May 23 02:04:24 lxc kernel: [99498.329036] BUG: unable to handle kernel NULL pointer dereference at 00000004
May 23 02:04:24 lxc kernel: [99498.330017] IP: [<c143d6bf>] dst_mtu+0xb/0x1c
May 23 02:04:24 lxc kernel: [99498.330017] *pdpt = 000000001fb55001 *pde = 0000000000000000
May 23 02:04:24 lxc kernel: [99498.330017] Oops: 0000 [#1] SMP
May 23 02:04:24 lxc kernel: [99498.330017] last sysfs file: /sys/devices/virtual/vc/vcsa8/uevent
May 23 02:04:24 lxc kernel: [99498.330017] Modules linked in: lp ppdev parport_pc parport fuse firewire_ohci firewire_core crc_itu_t intel_agp intel_gtt
May 23 02:04:24 lxc kernel: [99498.330017]

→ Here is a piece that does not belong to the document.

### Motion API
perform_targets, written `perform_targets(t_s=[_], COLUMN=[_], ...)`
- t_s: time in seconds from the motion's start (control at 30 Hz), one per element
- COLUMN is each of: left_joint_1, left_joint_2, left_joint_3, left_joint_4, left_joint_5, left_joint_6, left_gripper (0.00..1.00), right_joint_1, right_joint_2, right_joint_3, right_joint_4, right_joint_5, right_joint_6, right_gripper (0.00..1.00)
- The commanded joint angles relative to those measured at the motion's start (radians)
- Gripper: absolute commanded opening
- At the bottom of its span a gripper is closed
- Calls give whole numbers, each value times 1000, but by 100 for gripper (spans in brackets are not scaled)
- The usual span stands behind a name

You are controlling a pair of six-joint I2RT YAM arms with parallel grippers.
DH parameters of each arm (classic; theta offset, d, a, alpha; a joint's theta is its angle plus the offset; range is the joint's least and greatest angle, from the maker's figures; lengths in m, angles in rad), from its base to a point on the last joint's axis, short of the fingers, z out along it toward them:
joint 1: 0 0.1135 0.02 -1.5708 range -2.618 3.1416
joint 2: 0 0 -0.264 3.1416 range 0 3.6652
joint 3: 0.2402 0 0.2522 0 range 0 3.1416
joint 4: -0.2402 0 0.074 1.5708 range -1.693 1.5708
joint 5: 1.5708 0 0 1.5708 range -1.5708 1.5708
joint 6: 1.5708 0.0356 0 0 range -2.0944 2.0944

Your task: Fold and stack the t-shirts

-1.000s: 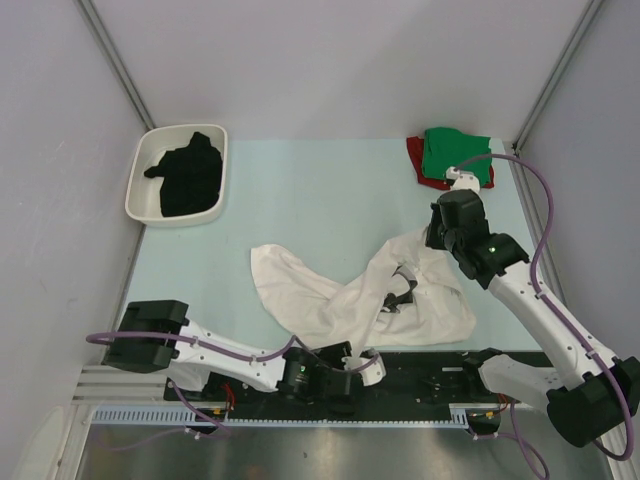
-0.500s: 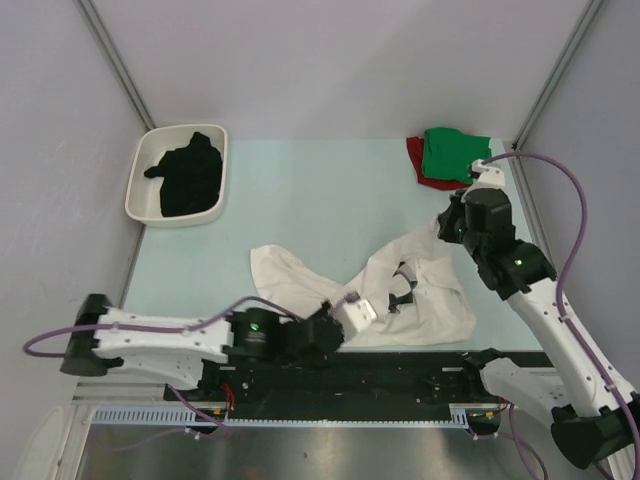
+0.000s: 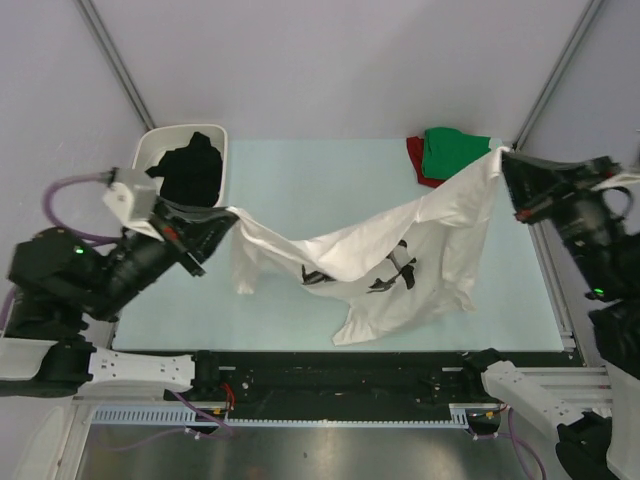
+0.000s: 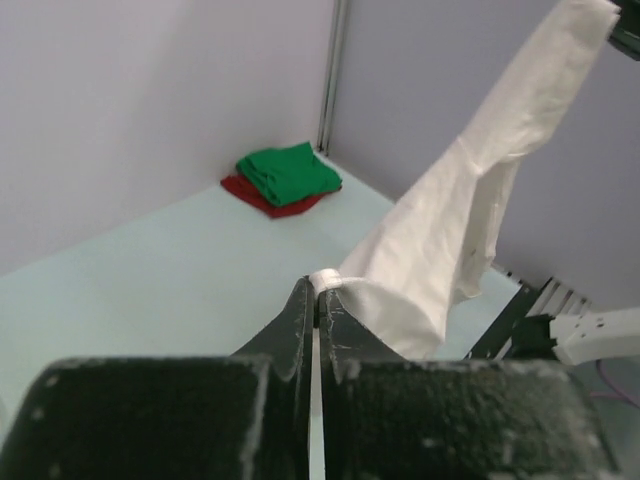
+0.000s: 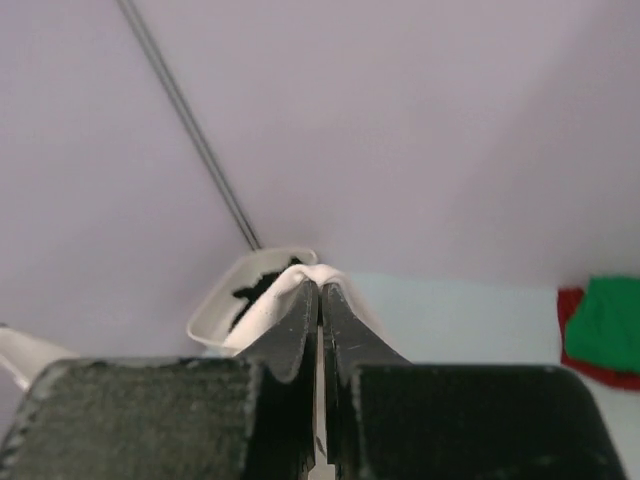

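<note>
The left gripper [image 4: 318, 292] has its two black fingers pressed together on a small pinch of the large white cotton t-shirt [image 3: 420, 235]. It holds that corner in the air above the far left part of the pale green table mat [image 3: 310, 175]. The right gripper [image 5: 320, 288] is likewise clamped tight on a fold of the same cloth, raised over the mat's far right edge.

Between the two pinches the white t-shirt is stretched in a sagging line across the mat, highest at the right. Its body hangs down from that line toward the mat's near edge, with dark printed marks showing on the cloth. One sleeve droops just below the left pinch. Whether the lowest fold touches the mat cannot be told.

At the mat's far right corner the folded green t-shirt [image 3: 455, 150] lies on top of the folded red t-shirt [image 3: 416, 160], whose edge shows on its left side.

At the mat's far left corner stands the white rounded plastic tray [image 3: 143, 155], and the crumpled black t-shirt [image 3: 190, 178] lies inside it. Part of the left arm hides the tray's near end.
</note>
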Motion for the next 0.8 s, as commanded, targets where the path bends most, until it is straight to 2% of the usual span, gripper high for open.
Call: perform_targets(t_s=[0.0, 0.2, 0.3, 0.4, 0.5, 0.67, 0.77], left_joint_1=[3, 4, 3, 3, 3, 1, -14], left_joint_2=[-28, -102, -151, -200, -231, -234, -231], left_joint_3=[125, 186, 198, 203, 203, 172, 84], left_joint_4=[-47, 76, 157, 209, 235, 237, 263], left_joint_5=[42, 128, 183, 248, 253, 176, 83], left_joint_6=[78, 149, 170, 180, 190, 203, 222], left_gripper=[0, 0, 0, 0, 0, 3, 3], right_joint_1=[-5, -15, -18, -23, -31, -46, -51], right_joint_2=[18, 59, 78, 64, 58, 88, 84], right_joint_3=[305, 584, 656, 628, 615, 572, 458], right_joint_4=[-30, -42, -27, 25, 42, 37, 54], right_joint_5=[-150, -180, -225, -259, -267, -258, -223], right_joint_6=[-57, -84, -71, -56, -45, -21, -21], right_gripper=[0, 0, 0, 0, 0, 0, 0])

May 23 02:04:24 lxc kernel: [99498.330017] Pid: 0, comm: swapper Not tainted 2.6.39-lxc #2 .   .  /IP35 Pro XE(Intel P35-ICH9R)
May 23 02:04:24 lxc kernel: [99498.330017] EIP: 0060:[<c143d6bf>] EFLAGS: 00010246 CPU: 0
May 23 02:04:24 lxc kernel: [99498.330017] EIP is at dst_mtu+0xb/0x1c
May 23 02:04:24 lxc kernel: [99498.330017] EAX: 00000000 EBX: e90b6b40 ECX: effc981c EDX: effc9000
May 23 02:04:24 lxc kernel: [99498.330017] ESI: c1a0d84e EDI: dda6331e EBP: f080bb44 ESP: f080bb44
May 23 02:04:24 lxc kernel: [99498.330017]  DS: 007b ES: 007b FS: 00d8 GS: 0000 SS: 0068
May 23 02:04:24 lxc kernel: [99498.330017] Process swapper (pid: 0, ti=f080a000 task=c172b7e0 task.ti=c1724000)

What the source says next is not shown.